My solution 133023219 fails at Time limit exceeded on pretest 17, can't find a way to decrease time complexity

how to solve Div.2 D?

in the second split we will split the arr into (6,7,6,5) and (5,8,5,1), then ask whether the left part has the maximum.

here's my code

        while (l + 1 < r) {
            int m = (l + r) / 2;
            get arr from euler arr[l,m](l and m inclusive)
            int t = ask(arr);
            if (t == target) {
                r = m;
            } else {
                l = m;
            }
        }

there is no way to break an edge since we only do binary search on nodes, in one search we decide to search the node's left or node's right (here left/right means left/right in euler tour array)
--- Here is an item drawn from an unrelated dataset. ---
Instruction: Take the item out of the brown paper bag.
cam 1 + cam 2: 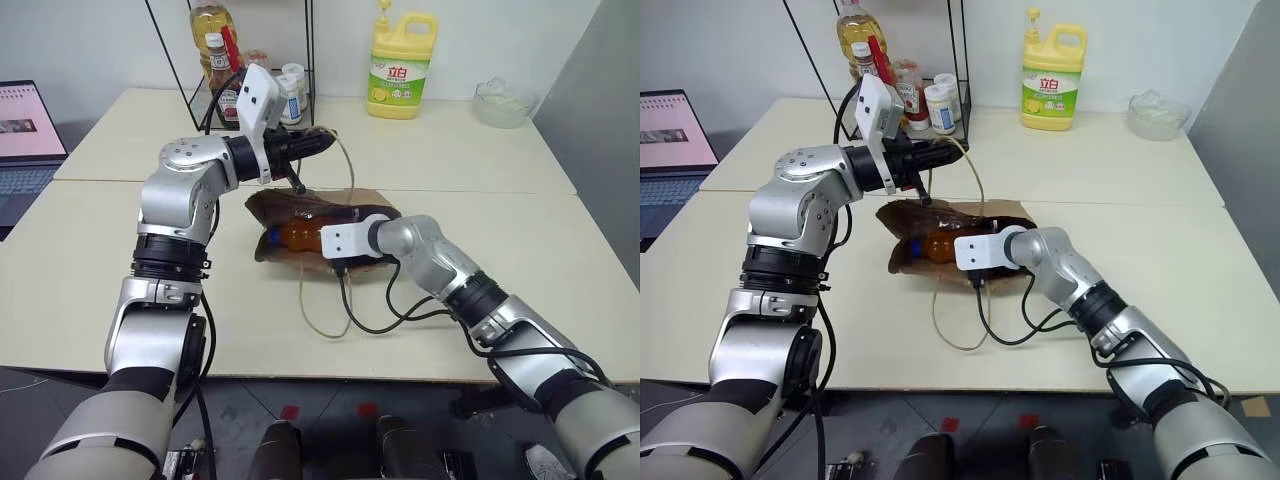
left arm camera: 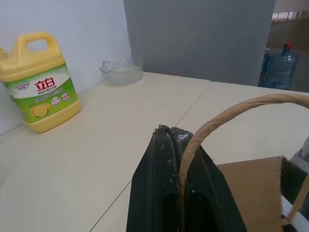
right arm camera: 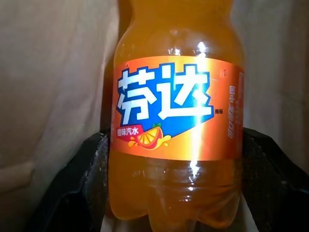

Let's define Dist(u,v) as the greatest common divisor of the weights of all edges on the path from node u to node v.

means the maximum dist in this tree is simply a maximum weight edge from u to v, because a >= gcd(a,b) for all positive integers

check this URL to understand what is euler tour https://www.geeksforgeeks.org/euler-tour-tree, and we generate an euler tour array from the input tree, then use binary search to find the edge with maximum dist

totally argee

The gap between div2-C and div2-D is too large so if u submit some wrong answers in the first three questions u get a bad rank...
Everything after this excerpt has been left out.